According to a recent survey from Staples Advantage, the business-to-business division of Staples Inc., telecommuters say they rely on email (96 percent), instant messaging (68 percent), video conferencing (44 percent) and unified communications technologies (25 percent) to stay connected. While more than two-thirds of telecommuters said they didn’t receive IT security training in preparation for home office work, many are applying good judgment and security best practices—95 percent say they install operating system updates right away and 84 percent don’t store personal data on their machines.
However, nearly one in three telecommuters say they never back up their data—which could leave them and their companies vulnerable to data loss. A report based on the survey cautioned that it’s important to educate telecommuters on how and when to back up their data, and data backups should be automated and tested to ensure functionality.
"Data can be the lifeblood of an organization, so it’s important to provide telecommuters with IT training and security best practices," said Ed Ludwigson, vice president and general manager for Staples Technology Solutions, the technology products and services division of Staples Advantage. "Because advances in technology continue to help dissolve geographical barriers, companies should also provide their telecommuters with tools that make it easy and efficient to collaborate and stay connected."
In addition, the survey found 86 percent of telecommuters said they feel better and are more productive when they work from home. When asked to draw comparisons, telecommuters say their stress levels have dropped 25 percent on average and their overall happiness increased 28 percent since working from home. Nearly three-quarters (73 percent) even say they eat healthier when working from home.
Without the trek to the office—on average, a 77-mile round-trip for respondents—76 percent of telecommuters are more willing to put in extra time on work and say they are more loyal to their company since telecommuting, and more than 80 percent say they now maintain a better work-life balance.
Survey results indicated with the right setup and support from employers, telecommuting programs can be rewarding and productive options for employees.
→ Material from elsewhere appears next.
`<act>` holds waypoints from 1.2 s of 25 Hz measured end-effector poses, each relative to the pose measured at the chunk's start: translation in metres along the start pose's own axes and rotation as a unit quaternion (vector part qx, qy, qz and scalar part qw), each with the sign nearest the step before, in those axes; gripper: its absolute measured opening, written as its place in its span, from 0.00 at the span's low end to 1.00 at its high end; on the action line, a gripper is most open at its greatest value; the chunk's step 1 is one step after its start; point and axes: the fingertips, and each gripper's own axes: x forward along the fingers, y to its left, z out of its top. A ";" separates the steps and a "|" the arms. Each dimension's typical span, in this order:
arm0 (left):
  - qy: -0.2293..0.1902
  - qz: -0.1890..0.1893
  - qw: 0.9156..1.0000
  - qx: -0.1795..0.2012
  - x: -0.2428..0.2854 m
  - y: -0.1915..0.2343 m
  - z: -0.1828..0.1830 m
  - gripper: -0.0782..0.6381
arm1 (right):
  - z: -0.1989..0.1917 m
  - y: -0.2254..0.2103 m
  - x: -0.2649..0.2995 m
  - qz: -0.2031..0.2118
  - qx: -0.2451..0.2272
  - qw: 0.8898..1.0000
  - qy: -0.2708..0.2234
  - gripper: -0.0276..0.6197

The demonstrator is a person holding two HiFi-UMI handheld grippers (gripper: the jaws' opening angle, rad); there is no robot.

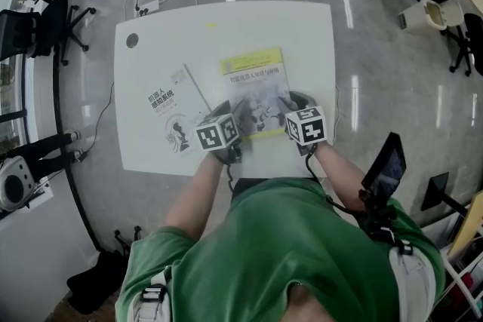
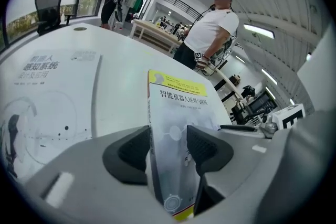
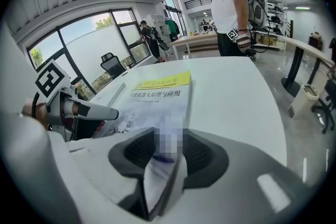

In fact, telecommuters claim they’d even be willing to sacrifice a few of their favorite things to continue working from home. Respondents would give up their favorite TV show (54 percent), forgo an extra hour of sleep (48 percent), swear off a favorite food (40 percent) or take a pay cut (40 percent) rather than stop telecommuting.
Staples Advantage conducted the online survey with responses from more than 140 telecommuters at companies of various sizes and across industries. The survey, conducted in May 2011, asked respondents, who work at least one day per week from home, about their home office setup and technology, as well as their overall experiences telecommuting. The number of telecommuters is on the rise and is expected to reach 63 million in the United States by 2016, according to a March 2009 report, "U.S. Telecommuting Forecast, 2009 to 2016," from IT analytics firm Forrester Research.